* WHAT TO DO
Each line of the material must reappear unchanged in the answer.

* EXERCISE DATA
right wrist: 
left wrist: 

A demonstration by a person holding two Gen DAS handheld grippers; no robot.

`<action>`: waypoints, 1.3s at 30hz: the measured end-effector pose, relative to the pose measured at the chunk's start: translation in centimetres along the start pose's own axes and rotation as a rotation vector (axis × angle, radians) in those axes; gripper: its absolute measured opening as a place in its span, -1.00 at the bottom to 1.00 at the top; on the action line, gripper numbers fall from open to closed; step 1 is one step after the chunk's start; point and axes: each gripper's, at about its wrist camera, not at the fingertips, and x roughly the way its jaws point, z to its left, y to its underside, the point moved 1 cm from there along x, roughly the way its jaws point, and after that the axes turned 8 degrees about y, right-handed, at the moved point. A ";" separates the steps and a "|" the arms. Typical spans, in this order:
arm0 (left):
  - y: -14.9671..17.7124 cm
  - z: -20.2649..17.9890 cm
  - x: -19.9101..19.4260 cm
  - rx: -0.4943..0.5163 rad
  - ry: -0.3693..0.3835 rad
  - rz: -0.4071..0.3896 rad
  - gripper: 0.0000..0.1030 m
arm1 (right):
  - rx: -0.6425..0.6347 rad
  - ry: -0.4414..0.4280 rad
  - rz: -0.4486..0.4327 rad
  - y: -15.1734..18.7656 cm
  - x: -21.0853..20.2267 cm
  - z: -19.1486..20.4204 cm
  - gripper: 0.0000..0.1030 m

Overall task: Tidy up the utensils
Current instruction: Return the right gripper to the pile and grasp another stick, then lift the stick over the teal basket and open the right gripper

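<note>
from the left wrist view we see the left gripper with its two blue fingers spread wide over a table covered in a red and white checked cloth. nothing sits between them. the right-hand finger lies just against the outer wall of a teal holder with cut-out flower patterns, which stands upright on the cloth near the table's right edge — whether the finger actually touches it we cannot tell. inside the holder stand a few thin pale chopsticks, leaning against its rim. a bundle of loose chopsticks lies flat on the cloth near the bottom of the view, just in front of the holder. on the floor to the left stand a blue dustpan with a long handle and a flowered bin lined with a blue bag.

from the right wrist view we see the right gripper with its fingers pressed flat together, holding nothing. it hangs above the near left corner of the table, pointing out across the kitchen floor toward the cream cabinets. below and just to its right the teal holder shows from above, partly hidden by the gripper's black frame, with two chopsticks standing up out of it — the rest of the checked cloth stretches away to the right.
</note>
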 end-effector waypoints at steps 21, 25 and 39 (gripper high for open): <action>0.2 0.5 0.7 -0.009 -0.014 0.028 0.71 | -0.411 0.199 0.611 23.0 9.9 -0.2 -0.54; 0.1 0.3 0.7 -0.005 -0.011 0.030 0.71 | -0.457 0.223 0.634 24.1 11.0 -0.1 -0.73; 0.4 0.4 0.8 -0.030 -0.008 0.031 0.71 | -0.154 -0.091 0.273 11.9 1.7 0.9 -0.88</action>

* ANSWER BOX
right wrist: 
left wrist: 

A demonstration by a person holding two Gen DAS handheld grippers; no robot.

`<action>`: waypoints, 1.3s at 30hz: the measured end-effector pose, relative to the pose measured at the chunk's start: translation in centimetres along the start pose's own axes and rotation as a rotation vector (axis × angle, radians) in those axes; gripper: its absolute measured opening as a place in its span, -1.00 at the bottom to 1.00 at the top; on the action line, gripper numbers fall from open to closed; step 1 is one step after the chunk's start; point and axes: each gripper's, at about its wrist camera, not at the fingertips, and x roughly the way its jaws point, z to its left, y to its underside, the point moved 1 cm from there along x, roughly the way its jaws point, and after that the axes turned 8 degrees about y, right-handed, at the moved point. A ";" separates the steps and a "|" the arms. Typical spans, in this order:
arm0 (left):
  - y: -14.9671..17.7124 cm
  - z: -20.2649..17.9890 cm
  - x: -19.9101..19.4260 cm
  - rx: -0.4943..0.5163 rad
  - ry: -0.3693..0.3835 rad
  - rz: -0.4071..0.3896 rad
  - gripper: 0.0000..0.1030 m
arm1 (right):
  - rx: -0.6425..0.6347 rad
  - ry: -0.4414..0.4280 rad
  - rz: -0.4486..0.4327 rad
  - y: -15.1734..18.7656 cm
  - x: -21.0853..20.2267 cm
  - z: -19.1486..20.4204 cm
  - gripper: 0.0000..0.1030 m

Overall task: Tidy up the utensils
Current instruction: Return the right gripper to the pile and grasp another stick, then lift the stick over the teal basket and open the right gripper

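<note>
from the left wrist view we see the left gripper with its two blue fingers spread wide over a table covered in a red and white checked cloth. nothing sits between them. the right-hand finger lies just against the outer wall of a teal holder with cut-out flower patterns, which stands upright on the cloth near the table's right edge — whether the finger actually touches it we cannot tell. inside the holder stand a few thin pale chopsticks, leaning against its rim. a bundle of loose chopsticks lies flat on the cloth near the bottom of the view, just in front of the holder. on the floor to the left stand a blue dustpan with a long handle and a flowered bin lined with a blue bag.

from the right wrist view we see the right gripper with its fingers pressed flat together, holding nothing. it hangs above the near left corner of the table, pointing out across the kitchen floor toward the cream cabinets. below and just to its right the teal holder shows from above, partly hidden by the gripper's black frame, with two chopsticks standing up out of it — the rest of the checked cloth stretches away to the right.
</note>
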 end-effector waypoints at steps 21, 25 and 39 (gripper high for open): <action>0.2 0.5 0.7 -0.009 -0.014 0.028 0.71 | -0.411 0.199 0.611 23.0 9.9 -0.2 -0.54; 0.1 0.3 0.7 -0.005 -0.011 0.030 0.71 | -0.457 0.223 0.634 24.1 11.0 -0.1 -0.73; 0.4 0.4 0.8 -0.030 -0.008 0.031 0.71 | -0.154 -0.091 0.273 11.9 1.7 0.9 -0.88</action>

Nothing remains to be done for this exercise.